Une réussite que les élus locaux n’avaient, semble-t-il, pas anticipée. Alors que la première année d’existence de la Fabrique est un vrai succès, la ville tarde à renouveler la convention. L’engouement autour des anciens abattoirs dérange. Il est assez éloigné de la vision plus conventionnelle que les politiques se font d’un lieu officiel de création. Cinq ans plus tard, la nouvelle convention n’a toujours pas été signée. La Fabrique Culturelle éprouve, dès lors, les plus grandes difficultés à maintenir son activité. Car sans désignation officielle, impossible pour le collectif d’obtenir des subventions et des sponsors. Les bâtiments n’ont ainsi toujours pas pu être rénovés.

casa

Signe de cette défiance de la ville, en janvier 2013, les artistes découvrent leurs locaux envahis par une multitude de voitures officielles.
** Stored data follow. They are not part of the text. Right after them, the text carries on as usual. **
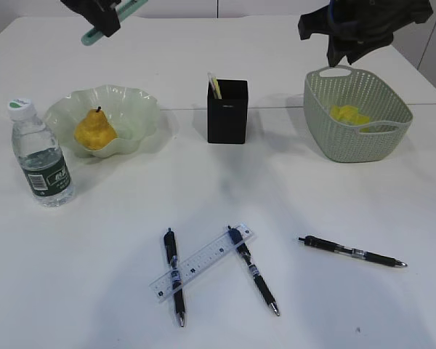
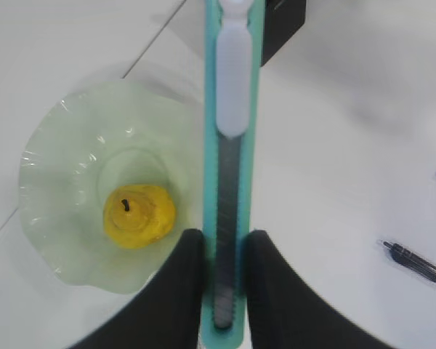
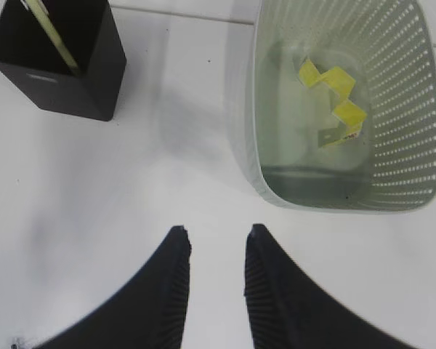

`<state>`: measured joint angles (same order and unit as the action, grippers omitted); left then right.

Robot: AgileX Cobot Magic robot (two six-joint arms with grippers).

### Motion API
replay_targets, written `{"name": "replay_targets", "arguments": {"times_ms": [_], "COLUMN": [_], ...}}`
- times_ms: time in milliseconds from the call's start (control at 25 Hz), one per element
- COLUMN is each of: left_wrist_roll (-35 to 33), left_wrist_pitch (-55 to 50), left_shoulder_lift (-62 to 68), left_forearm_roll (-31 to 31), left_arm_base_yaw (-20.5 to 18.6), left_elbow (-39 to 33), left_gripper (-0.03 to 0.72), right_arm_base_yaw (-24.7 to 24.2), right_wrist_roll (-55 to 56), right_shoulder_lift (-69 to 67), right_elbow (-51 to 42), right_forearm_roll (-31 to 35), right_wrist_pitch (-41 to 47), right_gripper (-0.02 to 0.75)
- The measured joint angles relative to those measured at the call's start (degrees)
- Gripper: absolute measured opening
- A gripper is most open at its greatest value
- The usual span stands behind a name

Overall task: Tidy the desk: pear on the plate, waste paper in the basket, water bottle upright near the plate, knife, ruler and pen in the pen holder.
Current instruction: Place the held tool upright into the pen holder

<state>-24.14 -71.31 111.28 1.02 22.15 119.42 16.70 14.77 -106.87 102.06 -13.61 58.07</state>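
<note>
Looking along the exterior view, you see the pear (image 1: 94, 131) on the plate (image 1: 142, 102), the water bottle (image 1: 42, 154) upright beside it, waste paper (image 1: 347, 115) in the basket (image 1: 327, 142). The ruler (image 1: 202, 262) and three pens lie on the white table (image 1: 80, 262), not yet in the pen holder (image 1: 227, 113).

Left wrist view: your left gripper (image 2: 224, 251) clamps the teal knife (image 2: 231, 167) above the plate's edge, lengthwise, probably for dropping upright.

Right wrist view: your right gripper (image 3: 214, 240) hangs parted and empty beside the basket. Plain white walls behind.
</note>
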Motion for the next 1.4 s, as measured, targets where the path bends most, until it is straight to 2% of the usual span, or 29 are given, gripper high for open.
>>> {"name": "replay_targets", "arguments": {"times_ms": [320, 520, 800, 1040, 1160, 1400], "left_wrist_roll": [0.13, 0.13, 0.22, 0.69, 0.81, 1.25], "left_wrist_pitch": [0.01, 0.20, 0.45, 0.57, 0.80, 1.88], "left_shoulder_lift": [-2.54, -3.75, -4.78, -5.19, -5.19, -5.19], "left_forearm_roll": [0.00, 0.00, -0.25, -1.89, -2.03, -2.27], "left_arm_base_yaw": [0.00, 0.00, 0.00, 0.00, 0.00, 0.00], "left_elbow": [0.00, 0.00, 0.00, 0.00, 0.00, 0.00], "left_gripper": [0.104, 0.104, 0.104, 0.104, 0.104, 0.104], "right_arm_base_yaw": [0.00, 0.00, 0.00, 0.00, 0.00, 0.11], "right_wrist_roll": [0.00, 0.00, -9.32, -14.30, -18.83, -27.99], "right_shoulder_lift": [0.00, 0.03, 0.03, 0.03, 0.12, 1.34], "right_elbow": [0.00, 0.00, 0.00, 0.00, 0.00, 0.00], "right_forearm_roll": [-1.85, 0.78, 9.17, 10.58, 14.66, 27.36], "right_wrist_pitch": [4.14, 0.48, -6.97, -11.55, -14.40, -19.80], "right_gripper": [0.202, 0.202, 0.202, 0.202, 0.202, 0.202]}}
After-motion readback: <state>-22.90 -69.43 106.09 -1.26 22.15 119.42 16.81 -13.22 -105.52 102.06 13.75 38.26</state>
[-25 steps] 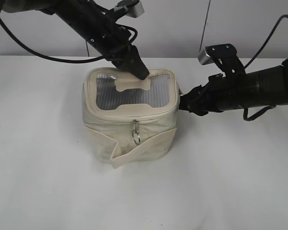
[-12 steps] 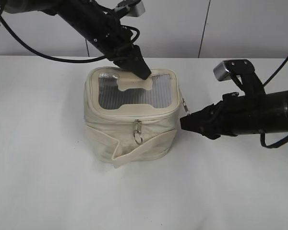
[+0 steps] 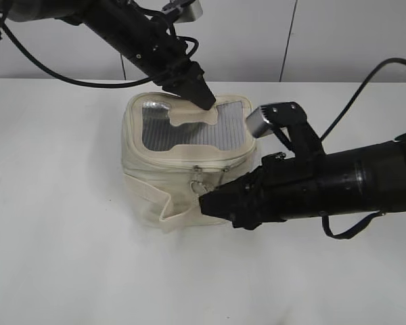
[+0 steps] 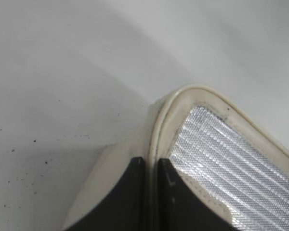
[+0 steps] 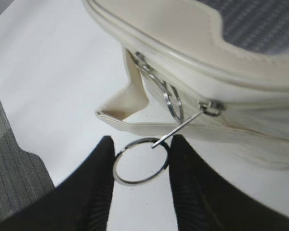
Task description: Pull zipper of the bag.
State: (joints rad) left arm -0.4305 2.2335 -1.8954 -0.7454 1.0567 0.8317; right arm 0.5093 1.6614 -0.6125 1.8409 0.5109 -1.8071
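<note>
Right wrist view first: two dark fingers (image 5: 106, 187) of the right gripper (image 5: 140, 166) flank one ring pull (image 5: 141, 161), both touching its rim — a narrow pinch holding the ring. From that ring a thin link runs up to a slider (image 5: 211, 108) on the zipper (image 5: 183, 65), just above and right of the fingertips. A second ring (image 5: 173, 102) hangs at the bag (image 5: 260, 130) front, above the pinch. So two rings, one bag. Exterior view shows the right gripper (image 3: 213, 202) low at the bag's (image 3: 149, 172) front side. The left gripper (image 3: 201, 100) presses down on the mesh top (image 3: 223, 128) at the rear — its two fingers (image 4: 123, 202) nearly together, straddling the rim (image 4: 156, 130).
</note>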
Les autorités ne sachant où garer les véhicules de fonctions, les avait parqués entre tableaux et sculptures. L’affaire ne durera que quelques jours, mais elle participe à accroitre l’incompréhension entre artistes et élus. La situation de la Fabrique Culturelle est aujourd’hui paradoxale. En quelques années, les anciens abattoirs de Casablanca sont devenus un lieu symbole de la culture en Afrique, au-delà même de ce que les concepteurs avaient imaginé. Pourtant le collectif d’artistes ne sait toujours pas s’il pourra demain poursuivre sa mission. La transformation du lieu en pépinière artistique est une pleine réussite. Trop belle et trop retentissante sans doute pour les élus.